• _What to do_: All that is wanted is the span of lines from the one with "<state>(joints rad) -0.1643" to the last line of the data, copied exactly.

---------- Supplied information ----------

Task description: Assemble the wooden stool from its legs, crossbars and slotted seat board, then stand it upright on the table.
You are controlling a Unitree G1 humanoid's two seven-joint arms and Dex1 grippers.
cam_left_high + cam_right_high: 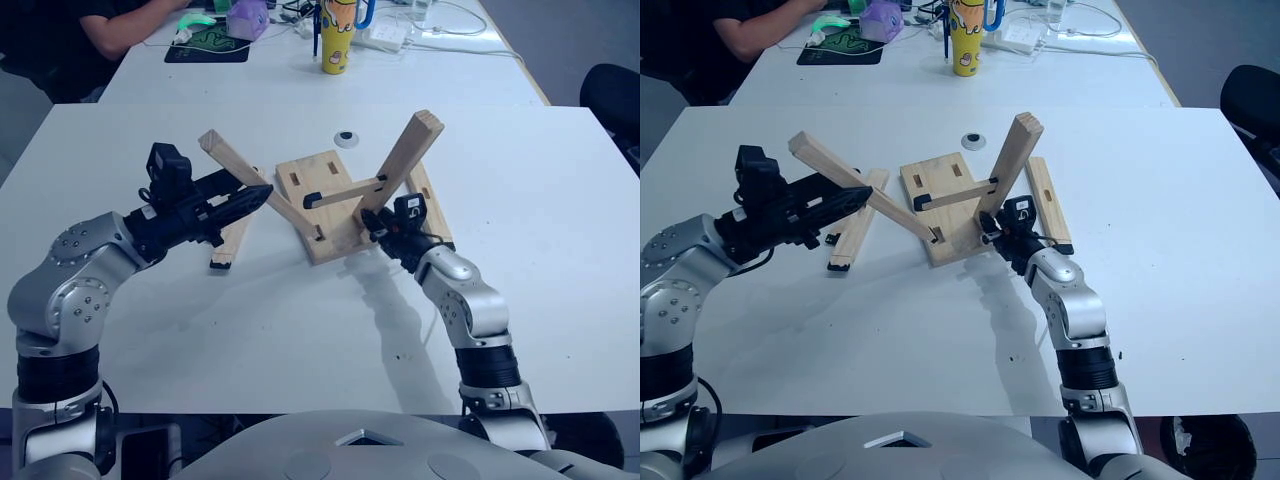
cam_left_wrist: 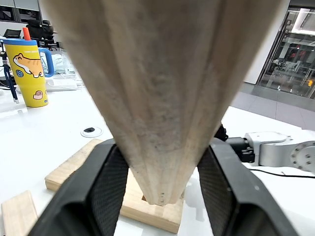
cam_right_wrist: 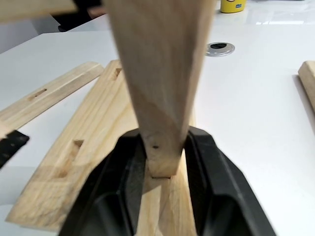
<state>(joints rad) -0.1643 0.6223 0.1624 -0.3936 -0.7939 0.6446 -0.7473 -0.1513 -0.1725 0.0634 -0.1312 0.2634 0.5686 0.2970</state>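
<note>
Two legs [image 1: 410,150] held, board [image 1: 335,228] central, roomy table [image 1: 560,230]

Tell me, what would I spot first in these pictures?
Two wooden legs stick up like a V over the seat board, which lies flat in the middle of the white table. The left gripper clamps the left leg and the right gripper clamps the right leg, both with their lower ends down at the board. A bright yellow cup stands on the far table.
</note>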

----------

• _Response to the exercise_:
<state>(joints rad) -0.1643 0.6223 0.1624 -0.3936 -0.7939 0.6446 -0.7473 -0.1513 -0.1725 0.0634 -0.1312 0.2634 0.5686 0.2970</state>
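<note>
Two legs [image 1: 410,150] held, board [image 1: 335,228] central, roomy table [image 1: 560,230]

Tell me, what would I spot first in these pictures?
Two wooden legs stick up like a V over the seat board, which lies flat in the middle of the white table. The left gripper clamps the left leg and the right gripper clamps the right leg, both with their lower ends down at the board. A bright yellow cup stands on the far table.
</note>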

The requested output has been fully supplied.